En dépit de ce tableau plutôt noir, « la vie est là, comme toujours au Liban »,dit-il. Les théâtres sont pleins, les groupes musicaux se multiplient, les plasticiens exposent, les écrivains publient, les cinéastes tournent des films. Certains parlent de résistance. Charbel Samuel Aoun se rallie plutôt au propos de Paul Mattar, qui dirige le Théâtre Monnot, à Beyrouth, un théâtre privé créé en 1997 : « Ce n’est pas une résistance, c’est devenu un mode de vie. On ne résiste pas à ce qui est désormais une seconde nature, on vit avec. »
« La voix des invisibles »
C’est dans cette dynamique qu’il s’est inscrit depuis 1999, quand, parallèlement à ses études d’architecture, il a commencé son travail de plasticien. Peintures – avec une première exposition personnelle en 2007 à Beyrouth, à l’Institut français – et installations, depuis 2005.
Il a un galeriste libanais et a aussi exposé et vendu dans une galerie de Dubaï. Jusqu’en 2009, il a continué son travail d’architecte, car il ne pouvait pas vivre de celui de plasticien. « Puis j’ai pu abandonner l’architecture et me consacrer entièrement à mes tableaux, mes installations. Et aussi à mon jardin. » Début mai, une de celles-ci a été présentée à Paris, à l’Institut du monde arabe (IMA), dans le cadre de l’exposition « Syrie Cris-Action ».
Elle s’appelle « La voix des invisibles ». Au Liban, en 2013, Charbel Samuel Aoun a recueilli des récits d’anonymes. Des réfugiés, des Libanais qui ont connu la guerre, des gens plus jeunes. Ils lui ont parlé dans la langue dans laquelle ils se sentaient le mieux, l’arabe, l’anglais ou le français. Ensuite, il a imaginé un mur couvert de téléphones. Le spectateur est invité à les décrocher et à écouter les récits.
« C’est la matière désormais qui compte pour moi »
« L’année 2013, c’est le moment où la couleur a disparu de tous mes tableaux. C’est la matière désormais qui compte pour moi, la poussière, qui porte une histoire et un sens. Mon travail ne se vend plus. Mais je le sponsorise, si je peux le dire ainsi, avec mes tableaux plus anciens, qui plaisent. »

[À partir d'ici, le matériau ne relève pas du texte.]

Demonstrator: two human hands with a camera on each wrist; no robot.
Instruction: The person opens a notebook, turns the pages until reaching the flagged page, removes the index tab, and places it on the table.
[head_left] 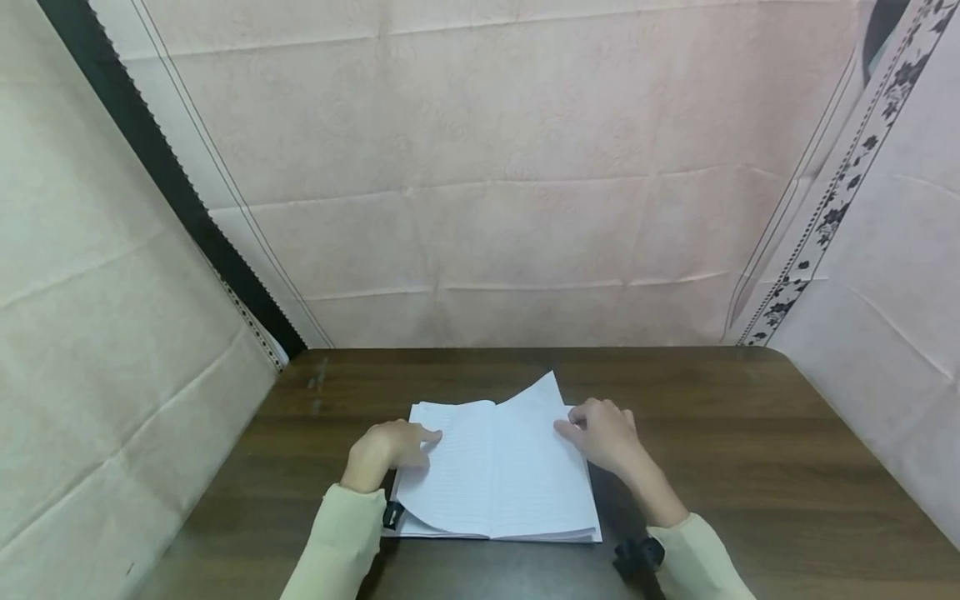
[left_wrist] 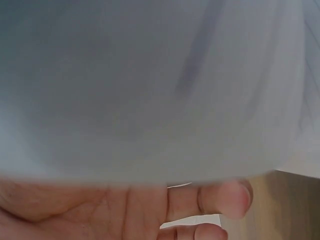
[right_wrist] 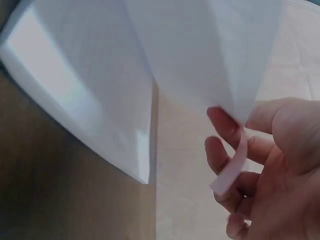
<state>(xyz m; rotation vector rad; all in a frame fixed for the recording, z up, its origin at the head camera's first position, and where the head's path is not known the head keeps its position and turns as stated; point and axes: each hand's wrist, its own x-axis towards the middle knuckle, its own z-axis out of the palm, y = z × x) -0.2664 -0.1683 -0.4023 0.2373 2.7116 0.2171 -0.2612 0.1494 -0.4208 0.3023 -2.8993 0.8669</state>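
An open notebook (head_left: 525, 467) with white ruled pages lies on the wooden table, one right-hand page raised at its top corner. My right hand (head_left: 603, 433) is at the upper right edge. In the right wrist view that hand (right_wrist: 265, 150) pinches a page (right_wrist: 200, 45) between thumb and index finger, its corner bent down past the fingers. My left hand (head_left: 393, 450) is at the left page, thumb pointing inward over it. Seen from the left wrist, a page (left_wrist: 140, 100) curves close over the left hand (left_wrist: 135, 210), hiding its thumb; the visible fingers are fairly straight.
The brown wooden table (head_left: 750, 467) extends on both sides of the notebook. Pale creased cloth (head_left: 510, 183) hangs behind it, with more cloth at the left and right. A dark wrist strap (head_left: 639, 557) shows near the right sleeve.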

Charbel Samuel Aoun a aussi plusieurs installations en cours. Elles évoquent toutes l’insécurité, le danger et « le sentiment de l’exil »,qui ne le quitte plus. Celui des exilés vivant au Liban et celui de son propre exil. L’idée que la guerre est sans fin, qu’elle peut toujours reprendre, est symbolisée dans You Might Be Next. Une bouteille de gaz est suspendue à l’envers, reliée à un vieux réchaud. Quand on s’approche, le feu du réchaud s’allume et on pense que tout va exploser.

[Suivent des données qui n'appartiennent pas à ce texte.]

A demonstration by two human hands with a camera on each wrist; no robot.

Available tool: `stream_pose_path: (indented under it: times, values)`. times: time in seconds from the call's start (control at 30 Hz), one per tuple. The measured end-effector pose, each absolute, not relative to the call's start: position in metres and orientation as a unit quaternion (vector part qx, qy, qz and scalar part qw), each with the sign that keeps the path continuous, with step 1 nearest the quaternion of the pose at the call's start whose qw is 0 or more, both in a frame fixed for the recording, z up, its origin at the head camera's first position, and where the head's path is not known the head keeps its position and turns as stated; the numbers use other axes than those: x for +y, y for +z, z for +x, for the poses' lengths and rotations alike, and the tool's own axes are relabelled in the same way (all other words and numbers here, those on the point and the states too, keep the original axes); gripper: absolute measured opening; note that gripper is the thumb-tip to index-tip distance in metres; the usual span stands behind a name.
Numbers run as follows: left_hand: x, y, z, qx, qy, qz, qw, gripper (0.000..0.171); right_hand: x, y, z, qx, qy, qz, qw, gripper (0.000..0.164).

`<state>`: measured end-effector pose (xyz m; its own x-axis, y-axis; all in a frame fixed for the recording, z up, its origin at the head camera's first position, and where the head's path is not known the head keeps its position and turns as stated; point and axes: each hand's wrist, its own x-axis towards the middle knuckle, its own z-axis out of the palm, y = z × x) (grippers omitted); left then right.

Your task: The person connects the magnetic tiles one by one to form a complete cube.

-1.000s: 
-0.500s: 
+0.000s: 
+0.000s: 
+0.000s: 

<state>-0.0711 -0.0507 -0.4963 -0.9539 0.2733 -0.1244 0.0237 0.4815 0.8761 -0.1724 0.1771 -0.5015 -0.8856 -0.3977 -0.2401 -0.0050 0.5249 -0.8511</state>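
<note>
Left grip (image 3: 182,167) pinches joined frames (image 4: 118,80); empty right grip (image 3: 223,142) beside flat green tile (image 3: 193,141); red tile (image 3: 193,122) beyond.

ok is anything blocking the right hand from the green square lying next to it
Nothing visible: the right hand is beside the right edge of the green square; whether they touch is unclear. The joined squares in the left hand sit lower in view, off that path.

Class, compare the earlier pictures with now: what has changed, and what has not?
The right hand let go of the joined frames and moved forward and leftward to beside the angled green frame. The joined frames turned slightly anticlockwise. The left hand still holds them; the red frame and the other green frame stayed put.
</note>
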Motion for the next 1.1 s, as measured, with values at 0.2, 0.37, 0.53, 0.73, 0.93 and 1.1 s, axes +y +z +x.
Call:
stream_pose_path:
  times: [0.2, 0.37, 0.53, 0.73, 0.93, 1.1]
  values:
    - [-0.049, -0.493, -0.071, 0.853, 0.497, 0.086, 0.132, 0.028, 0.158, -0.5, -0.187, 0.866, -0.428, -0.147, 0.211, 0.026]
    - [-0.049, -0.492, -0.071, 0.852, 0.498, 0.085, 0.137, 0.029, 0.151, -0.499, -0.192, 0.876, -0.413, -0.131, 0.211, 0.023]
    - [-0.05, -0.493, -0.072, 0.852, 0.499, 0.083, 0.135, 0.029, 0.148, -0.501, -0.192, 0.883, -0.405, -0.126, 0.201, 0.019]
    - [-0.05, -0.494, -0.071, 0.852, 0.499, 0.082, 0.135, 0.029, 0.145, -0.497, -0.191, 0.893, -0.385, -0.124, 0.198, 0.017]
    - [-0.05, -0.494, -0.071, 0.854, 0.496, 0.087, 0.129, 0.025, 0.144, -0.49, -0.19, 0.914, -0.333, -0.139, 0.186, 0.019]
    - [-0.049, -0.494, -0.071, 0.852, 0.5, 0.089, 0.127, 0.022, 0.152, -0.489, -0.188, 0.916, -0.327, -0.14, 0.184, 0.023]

« J’ai en moi cette inquiétude, mais je rencontre périodiquement des gens lumineux, qui croient dans le Liban, dans son avenir, sa vitalité. Alors je reprends espoir, je me dis que je devrais peut-être rester ici, avec mon jardin, avec ma création, avec la chaleur et la lumière. » Pourtant, à Noël, Charbel va venir pour se mettre en quête d’une maison, dans les brumes froides de l’Ile-de-France.